Say you deposit a art collection for safe keeping. The bank cannot engage in "fractional banking" and has to keep your good whole. But with fungible goods, such as oil, grains, gold or indeed cash money, and many clients, your average banker can lend out a big portion of it, keep what is needed to cover average daily demands (a fraction of it).

Legal shenanigans
From a legal standpoint, it was debated in the past whether a fungible good deposited and whose redemption was "at any time" was the sole property of the legal owner. Or could a bank invest that capital instead of letting it sit idle in a corner. Today the matter has been legislated. A bank, by virtue of the federal reserve banking act, can in fact invest a large proportion of the deposits entrusted to it (up to 90%).

Monetary levels
This is the mechanism that the FED uses to control the money levels, at least in principle. They do so by controlling the monetary reserves of the banks and imposing ratios of deposits to reserves or investments to reserves.

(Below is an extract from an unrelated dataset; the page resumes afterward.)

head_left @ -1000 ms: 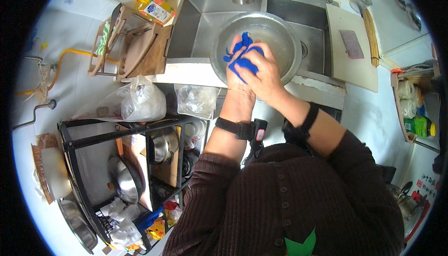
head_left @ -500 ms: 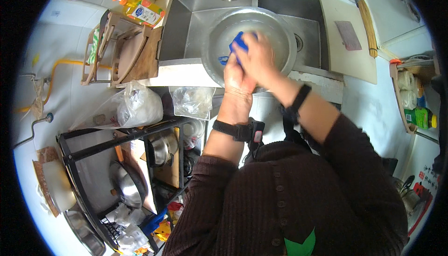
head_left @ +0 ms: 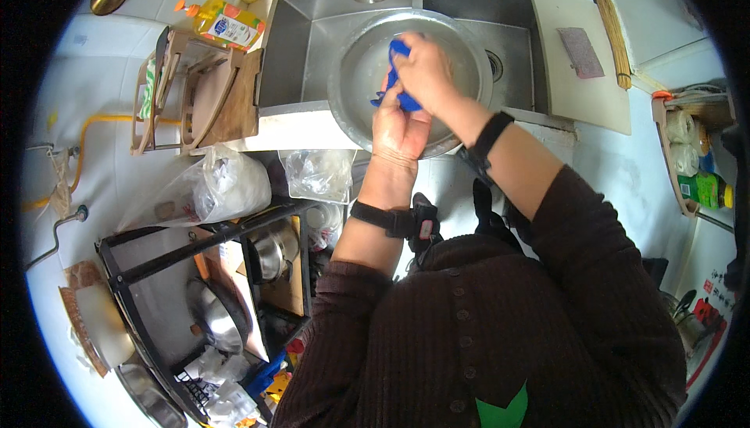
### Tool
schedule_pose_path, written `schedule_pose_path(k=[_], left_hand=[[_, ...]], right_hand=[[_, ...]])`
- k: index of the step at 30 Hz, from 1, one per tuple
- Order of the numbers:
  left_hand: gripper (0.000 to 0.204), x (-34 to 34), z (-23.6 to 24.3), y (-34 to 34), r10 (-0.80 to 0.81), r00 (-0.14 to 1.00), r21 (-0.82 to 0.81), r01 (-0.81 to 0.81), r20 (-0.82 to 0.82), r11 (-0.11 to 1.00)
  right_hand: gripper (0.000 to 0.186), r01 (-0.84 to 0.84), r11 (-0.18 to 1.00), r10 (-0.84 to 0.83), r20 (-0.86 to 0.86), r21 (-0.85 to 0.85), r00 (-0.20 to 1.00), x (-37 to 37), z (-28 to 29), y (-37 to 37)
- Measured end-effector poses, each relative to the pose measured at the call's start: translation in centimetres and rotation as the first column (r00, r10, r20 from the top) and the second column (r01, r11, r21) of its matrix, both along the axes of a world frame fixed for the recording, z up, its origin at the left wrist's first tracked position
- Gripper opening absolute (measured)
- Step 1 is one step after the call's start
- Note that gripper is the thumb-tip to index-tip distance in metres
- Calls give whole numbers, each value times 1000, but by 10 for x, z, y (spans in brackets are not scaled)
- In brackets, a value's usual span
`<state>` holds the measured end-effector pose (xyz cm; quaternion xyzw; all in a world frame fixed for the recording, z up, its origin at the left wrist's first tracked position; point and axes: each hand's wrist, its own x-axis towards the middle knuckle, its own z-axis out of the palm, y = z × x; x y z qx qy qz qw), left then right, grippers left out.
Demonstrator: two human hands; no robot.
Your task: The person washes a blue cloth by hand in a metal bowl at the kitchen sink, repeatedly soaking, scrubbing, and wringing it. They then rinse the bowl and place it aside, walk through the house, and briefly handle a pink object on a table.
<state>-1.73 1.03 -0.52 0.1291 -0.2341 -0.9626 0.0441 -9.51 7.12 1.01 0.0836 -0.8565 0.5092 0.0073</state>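
A blue cloth (head_left: 408,103) is gripped in both my hands above a round metal basin (head_left: 337,96), which holds cloudy water. My left hand (head_left: 397,133) is palm up at the near side, its fingers curled round the lower part of the cloth. Farther up, my right hand (head_left: 426,71) closes over the upper part, and blue fabric shows past its fingers. Some of the cloth is hidden by the hands. The basin rests across a double steel sink (head_left: 308,53).
A white board (head_left: 574,104) bearing a greyish pad (head_left: 581,53) lies right of the sink, beside bundled chopsticks (head_left: 613,37). On the left stand a yellow bottle (head_left: 226,23) and a brown rack (head_left: 211,104). Below are a plastic bag (head_left: 230,186) and a black shelf (head_left: 180,256) with pans.
My right hand has moved slightly up and away from the left palm. More blue cloth shows between the two hands, and both still grip it. The view has shifted a little.
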Motion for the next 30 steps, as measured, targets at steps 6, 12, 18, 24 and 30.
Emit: schedule_pose_path(k=[6, 12, 18, 24, 30], left_hand=[[41, -7, 11, -21, 48, 998, -94, -45, 28, 995], [43, -6, 4, -2, -42, 979, 71, 28, 199, 997], [37, -4, 1, -1, -17, 997, 31, 15, 71, 999], [45, 3, -13, -10, -115, 976, 195, 78, 184, 978], [38, 4, 33, -15, 44, 995, -2, -45, -89, 999]], right_hand=[[25, -91, 978, 33, -295, -186, 955, 52, 7, 20], [25, 19, 995, -11, 83, -97, 997, 24, 11, 4], [25, 89, 996, -90, -125, -15, 988, 12, 1, 14], [28, -41, 998, 45, -79, 46, 996, 64, 16, 7], [22, 81, 994, -86, -68, -77, 994, -14, -13, 37]])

When people talk about the "money multiplier" model this is also what they refer to but seen from another angle. If you give 100 to a bank and they lend 90 then you have 190 monetary units in circulation. From 90 you lend the corresponding fraction etc. If you do so recursively, you find that you have created 10x the money that was deposited. This is the chief way the FED controls the monetary levels. Fractional reserve banking is an inflationary practice. See Securitization for how the banks innovated their way out of the limits imposed by our forefathers and monetary control by the FED may have been in fact limited, the main culprit being that M2 proceeds M0 these days (debt creation happens first, FED adjusts M0).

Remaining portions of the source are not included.